As you can see from the above photo, the supposed 4.7″ iPhone 6’s home screen will gain extra space around the icons, while they themselves will remain exactly the same size as on a 4″ iPhone 5 or 5S. The additional space allows for another row of applications. The big question is how Apple will treat apps which are not optimised for the new display — I suspect they’ll take one of two routes, where one is more likely than the other.

The reasonable approach would be to simply scale existing apps to fill the new, larger screen. They will not look as good, but the difference shouldn’t be as bad as with the jump from the 3GS to the first Retina iPhone.
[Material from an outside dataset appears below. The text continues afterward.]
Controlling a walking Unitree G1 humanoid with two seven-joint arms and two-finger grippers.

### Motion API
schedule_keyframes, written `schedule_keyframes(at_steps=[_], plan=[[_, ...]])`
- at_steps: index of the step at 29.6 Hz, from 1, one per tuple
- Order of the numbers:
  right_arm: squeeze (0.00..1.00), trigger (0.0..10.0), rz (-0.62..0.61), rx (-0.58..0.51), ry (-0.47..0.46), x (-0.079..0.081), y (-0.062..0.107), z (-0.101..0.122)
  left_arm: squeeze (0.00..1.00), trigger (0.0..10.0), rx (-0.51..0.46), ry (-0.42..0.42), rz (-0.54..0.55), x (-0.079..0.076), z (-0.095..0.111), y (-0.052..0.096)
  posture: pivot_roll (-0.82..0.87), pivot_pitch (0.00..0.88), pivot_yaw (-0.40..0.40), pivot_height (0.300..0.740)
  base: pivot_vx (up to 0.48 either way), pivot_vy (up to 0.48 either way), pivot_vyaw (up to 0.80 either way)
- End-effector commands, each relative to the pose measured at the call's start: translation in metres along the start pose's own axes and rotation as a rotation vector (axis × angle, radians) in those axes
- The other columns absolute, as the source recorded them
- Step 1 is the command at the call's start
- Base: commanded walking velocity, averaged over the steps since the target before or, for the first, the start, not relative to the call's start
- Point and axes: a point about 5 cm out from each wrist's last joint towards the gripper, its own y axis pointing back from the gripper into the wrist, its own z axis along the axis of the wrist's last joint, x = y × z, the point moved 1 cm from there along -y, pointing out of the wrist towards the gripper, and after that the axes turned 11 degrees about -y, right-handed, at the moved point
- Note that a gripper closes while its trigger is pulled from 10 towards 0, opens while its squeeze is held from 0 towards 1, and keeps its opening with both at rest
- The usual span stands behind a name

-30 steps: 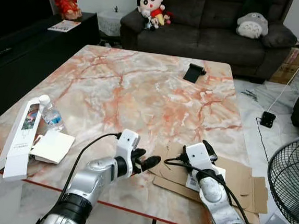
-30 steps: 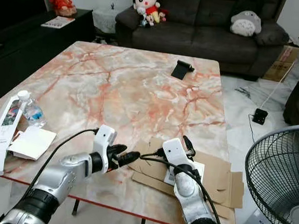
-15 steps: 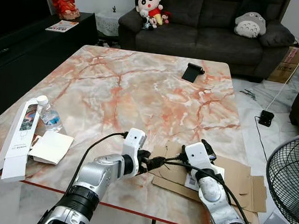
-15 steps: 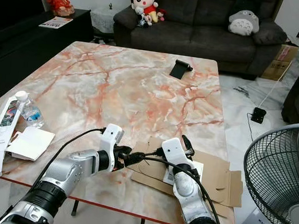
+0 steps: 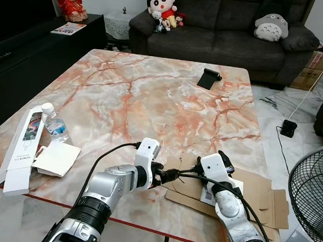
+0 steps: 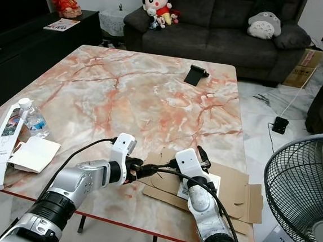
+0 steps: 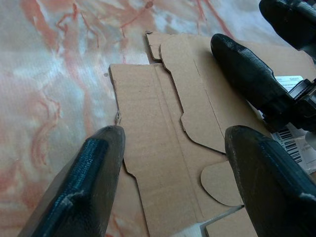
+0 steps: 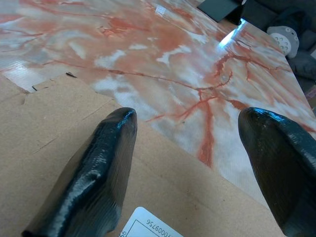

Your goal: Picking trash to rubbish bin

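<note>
Cardboard sheet [image 5: 240, 193] between both grippers; bottle [image 5: 52, 124], boxes [image 5: 23, 146] well left.

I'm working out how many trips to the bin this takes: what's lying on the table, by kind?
Flattened cardboard: 1
Water bottle: 1
Long white box: 1
White paper packet: 1
Black phone stand: 1
Total: 5

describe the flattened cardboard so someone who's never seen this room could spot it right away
Start at the big marble table with orange veins, in front of the dark sofa. Go to its near right corner, where the left gripper and right gripper meet. The flattened cardboard lies there, overhanging the edge: plain brown with a white barcode label, unlike the white boxes at the near left.
</note>
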Motion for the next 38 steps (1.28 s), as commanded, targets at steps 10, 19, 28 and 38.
schedule_keyframes(at_steps=[10,19,28,38], plan=[[0.00,10.0,0.030,0.021,-0.007,0.007,0.000,-0.002,0.00,10.0,-0.091,0.025,-0.037,-0.009,0.026,-0.003,-0.07,0.004,0.059,0.740,0.000,0.000,0.00],[0.00,10.0,0.034,-0.004,-0.062,0.009,-0.003,0.004,0.00,10.0,-0.349,-0.131,0.205,0.026,0.087,0.039,-0.06,0.003,0.057,0.740,0.000,0.000,0.00],[0.00,10.0,0.041,-0.014,-0.074,0.010,-0.005,0.008,0.00,10.0,-0.197,-0.168,0.330,0.042,0.064,0.040,-0.06,0.000,0.055,0.740,0.000,0.000,0.00],[0.00,10.0,0.040,-0.012,-0.074,0.009,-0.005,0.007,0.00,10.0,0.015,-0.137,0.340,0.044,0.033,0.033,-0.06,0.000,0.062,0.740,0.000,0.000,0.00]])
The tradeoff in this regard is that everything will be larger, scaled up. A year ago I would have said that there is no way Apple would do this — today, I’m not so sure anymore. Apps updated to the new resolution would of course have more screen at their disposal and everything would be scaled back to the proper size. An alternative would be only scaling apps that do not properly support Auto Layout or it’s former implementation.

The second approach is derived from the jump from 3.5″ screens to the 4″ ones in the 5 and 5S. An older app, not designed for the new resolutions, could be simply letterboxed. If Apple chooses to go down this road it should be aligned to the bottom of the screen however, not centred as before, for one simple reason: the keyboard should be in the same place on screen. This would create black bars on the left, right and top of the app. However, I’m willing to bet that this is something Apple will not do, due to the fact that the aspect ratio of the screen will remain at 16:9 (it changed from 3:2 to 16:9 when going from 3.5″ to 4″).


Three days to go and we’ll find out for sure.